(Material for this task):
···

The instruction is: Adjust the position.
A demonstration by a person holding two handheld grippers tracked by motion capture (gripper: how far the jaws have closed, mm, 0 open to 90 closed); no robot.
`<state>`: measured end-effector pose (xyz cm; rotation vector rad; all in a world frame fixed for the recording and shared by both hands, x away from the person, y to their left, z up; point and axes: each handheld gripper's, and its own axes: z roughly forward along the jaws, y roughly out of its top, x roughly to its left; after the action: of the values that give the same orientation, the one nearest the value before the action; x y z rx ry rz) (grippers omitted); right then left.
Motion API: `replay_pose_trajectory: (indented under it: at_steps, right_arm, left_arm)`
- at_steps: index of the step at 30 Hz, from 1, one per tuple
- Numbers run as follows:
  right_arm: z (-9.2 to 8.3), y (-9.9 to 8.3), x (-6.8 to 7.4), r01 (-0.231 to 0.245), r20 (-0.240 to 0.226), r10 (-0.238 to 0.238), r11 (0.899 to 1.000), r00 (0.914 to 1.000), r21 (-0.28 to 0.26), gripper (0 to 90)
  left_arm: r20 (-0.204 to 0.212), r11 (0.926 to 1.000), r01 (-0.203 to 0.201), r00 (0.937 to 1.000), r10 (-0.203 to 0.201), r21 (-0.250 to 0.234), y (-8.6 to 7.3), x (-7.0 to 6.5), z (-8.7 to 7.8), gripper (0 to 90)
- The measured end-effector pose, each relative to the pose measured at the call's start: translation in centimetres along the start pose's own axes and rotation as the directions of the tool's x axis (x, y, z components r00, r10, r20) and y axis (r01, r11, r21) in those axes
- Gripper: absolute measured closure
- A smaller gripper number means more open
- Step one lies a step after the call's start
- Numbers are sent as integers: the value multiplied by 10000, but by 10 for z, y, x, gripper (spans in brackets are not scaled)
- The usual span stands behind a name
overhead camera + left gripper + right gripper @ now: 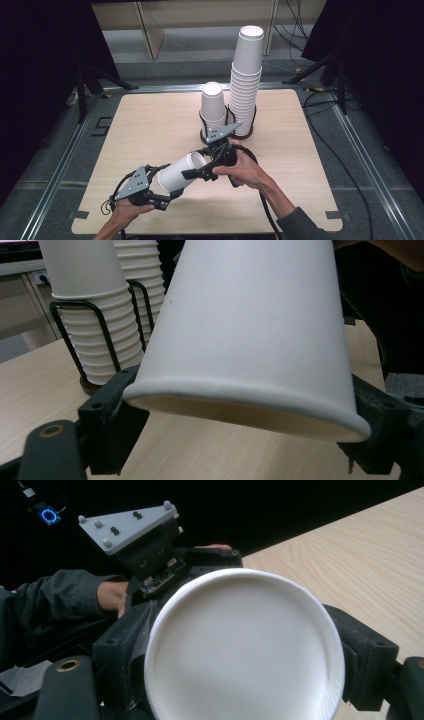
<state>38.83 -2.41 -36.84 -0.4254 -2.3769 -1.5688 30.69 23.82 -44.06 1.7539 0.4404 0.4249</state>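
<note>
Two claws are clamped on one white paper cup [181,172]: left claw [167,192] at its rim, right claw [197,172] at its base.

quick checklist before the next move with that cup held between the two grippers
1. Left gripper pads press on the paper cup near its rim: ok.
2. Right gripper clamps the cup's base end: ok.
3. Cup crushed by the left grip: rim looks slightly flattened, not ok.
4. Cup clear of the table: ok.
5. Short stack and tall stack upright in the black wire holder: ok.
6. One cup or several nested: cannot tell.
</note>
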Motion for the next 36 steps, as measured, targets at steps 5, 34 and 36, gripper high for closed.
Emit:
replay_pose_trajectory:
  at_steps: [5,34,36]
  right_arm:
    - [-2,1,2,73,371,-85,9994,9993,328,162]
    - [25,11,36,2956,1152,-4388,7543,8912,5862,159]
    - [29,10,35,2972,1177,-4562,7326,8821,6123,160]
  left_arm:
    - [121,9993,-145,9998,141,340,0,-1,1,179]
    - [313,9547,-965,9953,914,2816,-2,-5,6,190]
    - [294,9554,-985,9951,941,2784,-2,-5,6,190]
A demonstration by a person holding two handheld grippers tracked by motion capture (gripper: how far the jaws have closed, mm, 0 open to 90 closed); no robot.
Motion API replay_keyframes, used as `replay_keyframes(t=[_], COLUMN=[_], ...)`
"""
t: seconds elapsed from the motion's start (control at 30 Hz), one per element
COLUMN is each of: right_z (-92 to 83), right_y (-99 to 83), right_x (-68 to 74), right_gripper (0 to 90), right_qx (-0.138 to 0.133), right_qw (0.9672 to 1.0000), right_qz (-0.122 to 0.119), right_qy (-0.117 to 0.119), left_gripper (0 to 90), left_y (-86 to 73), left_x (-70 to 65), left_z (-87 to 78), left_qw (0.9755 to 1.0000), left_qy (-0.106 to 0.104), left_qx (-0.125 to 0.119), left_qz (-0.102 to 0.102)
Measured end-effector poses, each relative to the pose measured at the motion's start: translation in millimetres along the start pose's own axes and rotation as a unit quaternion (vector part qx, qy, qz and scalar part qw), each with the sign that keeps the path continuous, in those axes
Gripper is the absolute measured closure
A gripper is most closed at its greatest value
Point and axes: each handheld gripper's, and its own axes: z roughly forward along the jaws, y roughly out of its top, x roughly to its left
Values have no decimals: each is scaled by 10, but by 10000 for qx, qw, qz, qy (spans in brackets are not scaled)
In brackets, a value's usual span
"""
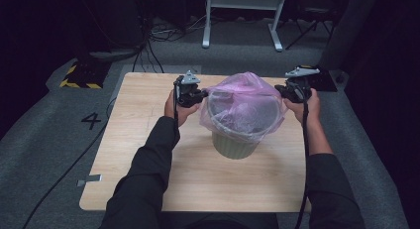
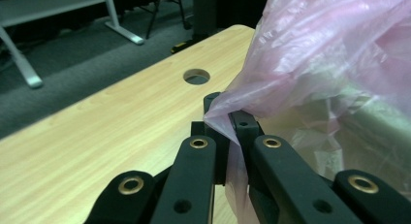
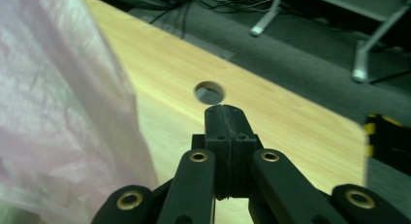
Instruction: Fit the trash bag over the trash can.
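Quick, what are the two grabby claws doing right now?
Left gripper: shut on a fold of the pink bag.
Right gripper: shut, jaws pressed together; nothing seen between them, the bag just beside it.

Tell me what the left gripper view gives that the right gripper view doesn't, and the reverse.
Left gripper view: the left gripper shut on a fold of the pink bag, with the bin dim through the plastic. Right gripper view: the right gripper with jaws shut together and no plastic seen between them, the bag hanging beside it. Both: the wooden table with a round hole.
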Motion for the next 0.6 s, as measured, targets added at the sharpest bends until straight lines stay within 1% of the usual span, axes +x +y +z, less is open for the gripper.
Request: replay_keyframes(t=[0.03, 0.07, 0.1, 0.13, 0.17, 0.2, 0.23, 0.3, 0.37, 0.43, 0.47, 0.5, 0.53, 0.57, 0.6], right_z=[8, 2, -10, -26, -55, -97, -153, -285, -419, -564, -642, -724, -801, -862, -900], right_y=[-14, -27, -38, -51, -65, -76, -86, -109, -140, -181, -204, -235, -271, -308, -342], right_x=[-8, -11, -11, -19, -35, -53, -70, -98, -141, -174, -192, -200, -199, -190, -172], right_gripper=[900, 900, 900, 900, 869, 806, 774, 697, 612, 553, 516, 496, 472, 438, 414], right_qx=[-22, -78, -92, -103, -151, -236, -329, -490, -621, -768, -850, -990, -1117, -1232, -1292], right_qw=[9999, 9999, 9999, 9999, 9999, 9997, 9993, 9986, 9977, 9965, 9957, 9941, 9922, 9901, 9885], right_qz=[69, 71, 20, 19, 47, 111, 162, 196, 275, 302, 338, 346, 326, 282, 231], right_qy=[92, 91, 49, 36, 46, 34, 17, -40, -5, 104, 159, 269, 449, 603, 745], left_gripper=[892, 892, 892, 892, 892, 890, 889, 884, 881, 875, 866, 856, 853, 850, 837], left_y=[-6, -11, -15, -17, -14, -11, -9, -11, -21, -36, -49, -72, -94, -111, -124], left_x=[-9, -18, -25, -31, -34, -28, -23, -6, 3, 14, 13, 11, 13, 16, 17], left_z=[22, 38, 48, 52, 44, 32, 15, -13, -43, -78, -99, -115, -128, -139, -141], left_qw=[10000, 10000, 10000, 10000, 10000, 10000, 10000, 10000, 9999, 9999, 9998, 9997, 9998, 9998, 9997], left_qy=[5, 0, -25, -18, 17, 34, 31, 47, 89, 112, 154, 163, 133, 151, 189], left_qx=[24, 44, 57, 38, 23, -1, -1, -35, -73, -92, -98, -140, -129, -96, -92], left_qz=[4, 25, 24, 43, 68, 84, 65, 58, 56, 43, 67, 71, 58, 84, 95])
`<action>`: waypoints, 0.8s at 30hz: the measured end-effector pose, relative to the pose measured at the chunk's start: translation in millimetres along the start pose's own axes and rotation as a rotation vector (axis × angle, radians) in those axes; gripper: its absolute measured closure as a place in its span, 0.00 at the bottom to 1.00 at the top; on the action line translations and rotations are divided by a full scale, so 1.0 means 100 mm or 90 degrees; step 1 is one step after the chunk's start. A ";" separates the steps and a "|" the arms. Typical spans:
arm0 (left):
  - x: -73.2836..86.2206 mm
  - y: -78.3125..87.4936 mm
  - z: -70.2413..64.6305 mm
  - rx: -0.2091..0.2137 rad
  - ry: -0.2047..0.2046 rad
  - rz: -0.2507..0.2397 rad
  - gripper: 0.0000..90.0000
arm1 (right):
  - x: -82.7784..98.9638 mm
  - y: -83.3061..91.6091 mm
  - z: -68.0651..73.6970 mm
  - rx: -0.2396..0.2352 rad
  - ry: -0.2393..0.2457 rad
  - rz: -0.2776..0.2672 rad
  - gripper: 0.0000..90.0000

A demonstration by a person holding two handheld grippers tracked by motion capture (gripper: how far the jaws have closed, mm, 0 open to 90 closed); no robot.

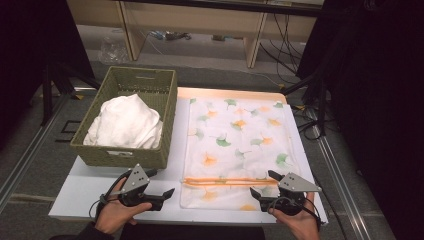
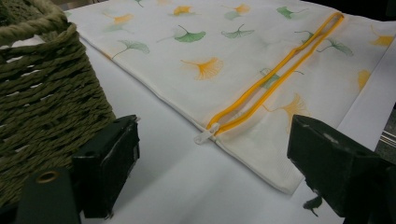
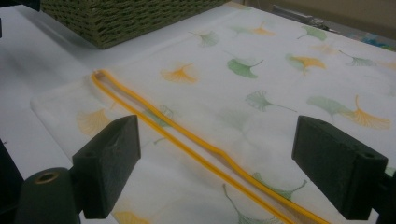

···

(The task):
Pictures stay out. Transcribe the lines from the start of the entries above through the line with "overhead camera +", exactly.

(Written reply):
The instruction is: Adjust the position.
A demonstration by a person holding two handheld grippers tracked by motion capture (gripper: how far the jaws have closed, mm, 0 open to 90 closed); no robot.
`<state>`: measured end-effector pose (xyz cm; rotation vector rad; all in a world frame fixed for the recording and shared by both hands, x away from the person, y to their left, z up; point and axes: each handheld gripper's, and its own axes: z roughly forward along the jaws, y roughly out of its top, x roughly to its left; after the action: of the values that give the same orientation, the one nearest the value before the action; x y z rx ry rz) (grippers omitted); right then left.
Motion API: `replay_pose_trajectory: (indented under it: at_steps, right_arm, left_arm)`
- at_steps: index of the step at 30 Hz, from 1, one per tuple
- Numbers run as follows:
  right_arm: z (-9.2 to 8.3), y (-9.9 to 8.3), x (-6.8 to 7.4), r01 (-0.231 to 0.245), r20 (-0.240 to 0.226), r10 (-0.238 to 0.238), r11 (0.899 to 1.000), r00 (0.914 to 1.000), r21 (-0.28 to 0.26), gripper (0 to 90)
  left_arm: r20 (-0.204 to 0.212), r11 (0.926 to 1.000), r01 (-0.203 to 0.201), r00 (0.937 to 1.000), r10 (-0.203 to 0.201), r21 (-0.250 to 0.234), y (-8.6 to 7.3), x (-7.0 to 6.5), z (-8.7 to 7.8), gripper (0 to 90)
- The measured end-effector pose, each relative to the pose measured at the call's start: translation in centimetres along the start pose's own axes and rotation as the directions of the tool's x axis (x, y, z components r00, r10, r20) and y axis (r01, r11, r21) in those axes
- Gripper: absolute measured closure
- A smaller gripper number means more open
- Step one lies a step after the call's start
- Numbers are sent as integers: the value multiplied by 10000, but by 10 for z, y, x, gripper (spans in brackets are not scaled)
- The usual span stands behind a name
overhead camera + left gripper + right gripper @ now: 

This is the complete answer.